鈴和がそう云うと美樹は急いでスマホを出して高村に連絡を取りだした。


翌日の午後、四人の講義が午後は無いという事でキャンパスの広場で待ち合わせをしたのだ。

美樹と鈴和は広場にやって来たが、高村の姿は見えなかった。

「あれ、悟来ていないわ、オカシイわね。もう一度連絡して見る」

美樹がそう言った時だった。

「あれ、人かしら?」

鈴和の声に美樹はキャンパスで一番高い建物の東山タワーと呼ばれている15階建ての1号館の屋上を見ていた。

美樹も急いで鈴和の指を指した方向を見ると、確かに人の様な感じがした。

「何してるんだろう?」

美樹はあんな場所に人が居るのが変だと思いさほど大変な事では無いと思って、高村に電話を掛ける作業を止めなかった。


鈴和は美樹がさほど大事では無いと思っているのを見て、屋上の上の人物がなんか変だと思っていた。

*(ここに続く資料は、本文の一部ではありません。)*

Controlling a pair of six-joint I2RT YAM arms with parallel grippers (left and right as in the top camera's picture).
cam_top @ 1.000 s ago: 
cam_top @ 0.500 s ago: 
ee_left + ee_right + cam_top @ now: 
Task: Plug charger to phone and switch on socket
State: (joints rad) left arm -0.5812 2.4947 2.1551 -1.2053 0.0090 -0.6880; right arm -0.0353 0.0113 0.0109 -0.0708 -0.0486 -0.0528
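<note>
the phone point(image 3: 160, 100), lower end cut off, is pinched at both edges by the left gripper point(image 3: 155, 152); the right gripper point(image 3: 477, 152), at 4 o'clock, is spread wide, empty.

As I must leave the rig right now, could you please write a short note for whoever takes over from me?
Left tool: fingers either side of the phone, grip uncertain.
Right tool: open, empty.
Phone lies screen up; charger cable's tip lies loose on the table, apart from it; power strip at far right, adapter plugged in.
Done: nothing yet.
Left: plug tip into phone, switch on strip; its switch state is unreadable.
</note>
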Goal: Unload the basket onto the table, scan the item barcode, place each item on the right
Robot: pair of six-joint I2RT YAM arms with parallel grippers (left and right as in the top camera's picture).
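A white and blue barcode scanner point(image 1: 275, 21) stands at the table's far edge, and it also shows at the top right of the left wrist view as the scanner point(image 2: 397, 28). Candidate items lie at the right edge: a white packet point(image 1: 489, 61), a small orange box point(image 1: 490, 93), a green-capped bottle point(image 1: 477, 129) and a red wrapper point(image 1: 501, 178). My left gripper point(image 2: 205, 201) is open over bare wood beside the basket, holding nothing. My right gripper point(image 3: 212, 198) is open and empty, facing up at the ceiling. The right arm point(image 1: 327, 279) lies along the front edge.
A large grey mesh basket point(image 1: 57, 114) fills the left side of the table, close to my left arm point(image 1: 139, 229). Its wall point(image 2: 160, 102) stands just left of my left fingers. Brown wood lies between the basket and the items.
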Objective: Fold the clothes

そこでその人物を霊視してみると、守護霊が傍について居なかった。

これは、危ない、と思い、すぐさま現場に行こうと走りだした時だった。

その人物が柵を乗り越えて飛び降りたのだ!

「あ!」

鈴和が声を出した時は既に遅く、地面にたたきつけられている……と思って、その場に直行すると、そこには高村が女子を抱いて立っていた。

どうやら時を止めて助けたらしい。

「高村くん……間に合ったんだ……良かった」

鈴和の姿を認めた高村は

「やあ、鈴和ちゃん。そう、間に合って良かったよ」

高村に抱かれた女子は気を失っていて、鈴和が霊視した処、守護霊がついていない以外はおかしな処は無かった。


ベンチに女子を寝かせると、遅れて美樹もやって来た。

そして見慣れない男子が高村の後ろに立っていた。

「ああ、紹介するよ、彼が種村慎二くんだ。慎二、この娘が上郷鈴和ちゃんだ」

「ああ、宜しくお願いします」

慎二と呼ばれた男はそう言って頭をサゲた。

鈴和もお返しに

「鈴和です。宜しくお願い致します」

そう返事をしたが、鈴和に取っては慎二より目の前の女子だった。

助かったとは言え、目の前で飛び降り自殺を決行したのだ。

鈴和はそのベンチに横たわっている娘に気を送り込んで覚醒させた。

そうしないと、霊が眠ったままになってしまうからだ。

「う~ん」そう言って薄ぼんやりとした顔で目を覚ました。

髪は肩まであり、栗色に染めている。

目の大きな娘で色が白い。

そう美人と呼んでもいいくらいの器量だった。

その娘は慎二の顔を見るなり

「ひとでなし!」

そう叫んで慎二の頬を平手打ちした。

「パシッ!」

構内に切れの良い音がこだました。

「なんでおれが……」

慎二は頬を抑えながら戸惑いの表情をしていた。